Fix CPU and memory affinity under external resource management #3012

askervin · 2025-02-11T10:34:14Z

Fixes CPU affinity when running inference on CPU, and when CPUs are externally managed using taskset, numactl, cgroups, Kubernetes CPU manager, NRI resource policy plugins, for instance.
Detect external CPU management and trust the external CPU manager completely. It is more likely that external manager has the big picture of all other tasks running on the system, their QoS, hardware characteristics, etc.
For instance, do not modify even memory affinity, because the external manager may know better which NUMA node has fastest memory, or which NUMA nodes have enough free memory for this inference.

- Fixes CPU affinity when running inference on CPU, and when CPUs are externally managed using taskset, numactl, cgroups, Kubernetes CPU manager, NRI resource policy plugins, for instance. - Detect external CPU management and trust the external CPU manager completely. It is more likely that external manager has the big picture of all other tasks running on the system, their QoS, hardware characteristics, etc. - For instance, do not modify even memory affinity, because the external manager may know better which NUMA node has fastest memory, or which NUMA nodes have enough free memory for this inference. Fixes: huggingface#3011 Signed-off-by: Antti Kervinen <[email protected]>

askervin · 2025-02-13T15:04:45Z

@OlivierDehaene, @Narsil, @sywangyi, would you have time to check out this PR and related issue, please?

sywangyi · 2025-02-14T12:40:09Z

server/text_generation_server/models/flash_causal_lm.py

@@ -102,6 +102,39 @@ def get_sliding_windows() -> int:


 def init_cpu_threads_env(rank_id: int, world_size: int):
+    import psutil
+    allowed_cpus = psutil.Process().cpu_affinity()
+    if len(allowed_cpus) < psutil.cpu_count(logical=True):


is allowed cpus logical cpu numbers? why is physical cpu numbers not used?

First, we want to detect if there is CPU affinity already enforced to this process. In other words, we want to know if somebody (an external entity) has already chosen the CPUs that this process can use.

In order to check this, on line 106 we fetch currently allowed CPUs from psutil.Process().cpu_affinity(). It returns every logical CPU that this process is allowed to use.

On line 107 we compare this number to all logical CPUs in the system. (Comparing to physical CPU cores would not make any sense.) If there are less CPUs allowed to this process than there are logical CPUs in the system, we conclude that there is an external CPU manager that takes care of CPU affinity, and use exactly those CPUs that it has chosen. On the other hand, if there is no CPU manager, we assume that we should choose CPUs by ourselves, and continue with the logic that was implemented in your patch, @sywangyi.

The new logic is here: if somebody has already chosen CPUs for this process, then this process uses all of them.

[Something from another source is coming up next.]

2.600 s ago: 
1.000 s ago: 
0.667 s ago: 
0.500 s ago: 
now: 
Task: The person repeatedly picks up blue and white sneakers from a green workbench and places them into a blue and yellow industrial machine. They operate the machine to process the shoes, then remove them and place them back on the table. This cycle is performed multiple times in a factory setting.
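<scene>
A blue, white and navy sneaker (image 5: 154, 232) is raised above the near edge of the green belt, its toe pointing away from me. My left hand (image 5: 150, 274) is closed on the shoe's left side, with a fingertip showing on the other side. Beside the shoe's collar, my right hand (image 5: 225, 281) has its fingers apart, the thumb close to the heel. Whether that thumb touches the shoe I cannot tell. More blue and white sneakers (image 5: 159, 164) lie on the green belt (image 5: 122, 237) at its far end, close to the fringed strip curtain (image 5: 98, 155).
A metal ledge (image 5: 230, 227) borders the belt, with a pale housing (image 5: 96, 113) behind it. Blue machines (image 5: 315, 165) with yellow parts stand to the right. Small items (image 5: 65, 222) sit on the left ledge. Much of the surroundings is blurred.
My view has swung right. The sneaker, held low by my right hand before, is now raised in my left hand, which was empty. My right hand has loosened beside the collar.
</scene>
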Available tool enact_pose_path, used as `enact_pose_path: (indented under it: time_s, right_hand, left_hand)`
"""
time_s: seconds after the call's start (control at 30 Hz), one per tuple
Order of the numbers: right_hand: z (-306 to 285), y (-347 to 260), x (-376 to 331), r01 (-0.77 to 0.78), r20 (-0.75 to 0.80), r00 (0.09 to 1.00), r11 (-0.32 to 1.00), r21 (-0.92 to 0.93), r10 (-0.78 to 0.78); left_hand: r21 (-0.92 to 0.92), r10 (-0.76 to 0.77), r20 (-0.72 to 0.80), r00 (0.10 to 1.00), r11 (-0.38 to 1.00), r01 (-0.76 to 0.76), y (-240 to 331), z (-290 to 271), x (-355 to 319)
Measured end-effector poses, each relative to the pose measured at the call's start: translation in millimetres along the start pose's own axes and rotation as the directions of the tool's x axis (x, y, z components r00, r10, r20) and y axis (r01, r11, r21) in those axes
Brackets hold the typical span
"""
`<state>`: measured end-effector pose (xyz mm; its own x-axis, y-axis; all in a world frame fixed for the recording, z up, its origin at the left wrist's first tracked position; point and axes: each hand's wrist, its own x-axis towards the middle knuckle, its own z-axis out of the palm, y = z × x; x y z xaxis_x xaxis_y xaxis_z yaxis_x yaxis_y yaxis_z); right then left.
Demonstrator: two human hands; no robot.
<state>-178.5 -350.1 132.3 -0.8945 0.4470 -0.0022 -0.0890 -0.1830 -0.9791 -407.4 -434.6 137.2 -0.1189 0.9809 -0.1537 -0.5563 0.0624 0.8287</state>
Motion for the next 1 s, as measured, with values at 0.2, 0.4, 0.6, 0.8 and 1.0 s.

We trust that the external entity knows what is the best way to run this process on each hardware. If a user wants to use every hyperthread of certain CPU cores (for instance by using taskset -c ...) then we adapt to that. And if the user wants to run this process only on one hyperthread of every CPU core, then the user can choose logical CPUs correspondingly.

The reason for choosing this logic is: if we do not use all allowed CPUs, or if we continue to set memory affinity only on the node with our allowed CPUs, this process prevents running itself optimally on various platforms. There are cases were we it's best to use hyperthreads, and there are cases where it's best to use memory from a CPU-less NUMA node. This process must not pretend it knows better how to run on every platform unless it really does.

This only works with --cpuset and doesn't seem to work with other forms of CPU control (like kube requests/limits) right ?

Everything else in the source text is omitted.